* _The task_
Set every line of the data down again exactly, and keep the pictures out.

═══ Stored data

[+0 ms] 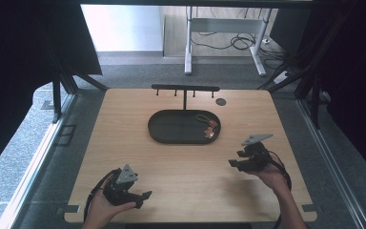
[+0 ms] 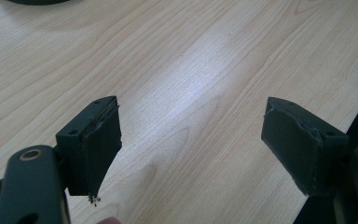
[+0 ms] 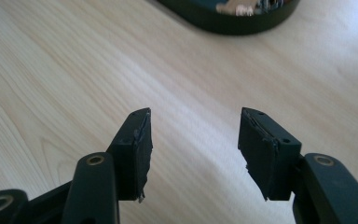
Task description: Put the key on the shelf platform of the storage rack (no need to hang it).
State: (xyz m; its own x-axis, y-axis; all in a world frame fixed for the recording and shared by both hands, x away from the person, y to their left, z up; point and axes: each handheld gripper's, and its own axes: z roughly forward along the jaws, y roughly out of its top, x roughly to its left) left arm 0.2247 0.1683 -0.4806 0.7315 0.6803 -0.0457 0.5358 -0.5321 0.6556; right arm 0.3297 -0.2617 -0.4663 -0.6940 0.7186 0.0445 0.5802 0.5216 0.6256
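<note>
Pale wood grain of the desk point(image 1: 181, 167) shows between both my claws. My right gripper point(image 3: 193, 140) hangs over the desk near its right edge with its jaws apart and nothing between them, pointing toward the black oval tray point(image 1: 167, 131) at the middle of the desk. A small key ring with a tag point(image 1: 209, 126) lies in the tray's right end. My left gripper point(image 2: 191, 140) sits near the front left corner, jaws spread wide and empty. A black peg rack point(image 1: 185, 88) stands along the far edge behind the tray.
</note>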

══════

* _Result of the task_
[+0 ms] 
[+0 ms] 
[+0 ms] 
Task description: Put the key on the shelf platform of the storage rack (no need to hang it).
State: (xyz m; its own x-axis, y-axis; all in a world frame fixed for the recording and shared by both hands, x away from the person, y to their left, z up; point and axes: each handheld gripper's, and its own axes: z roughly forward along the jaws, y roughly out of its top, x roughly to its left) left arm 0.2247 0.1683 -0.4806 0.7315 0.6803 -0.0457 0.5358 -0.5321 0.6556; right arm 0.3297 -0.2617 -0.4663 -0.6940 0.7186 0.0445 0.5802 0.5216 0.6256
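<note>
Pale wood grain of the desk point(image 1: 181, 167) shows between both my claws. My right gripper point(image 3: 193, 140) hangs over the desk near its right edge with its jaws apart and nothing between them, pointing toward the black oval tray point(image 1: 167, 131) at the middle of the desk. A small key ring with a tag point(image 1: 209, 126) lies in the tray's right end. My left gripper point(image 2: 191, 140) sits near the front left corner, jaws spread wide and empty. A black peg rack point(image 1: 185, 88) stands along the far edge behind the tray.
</note>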

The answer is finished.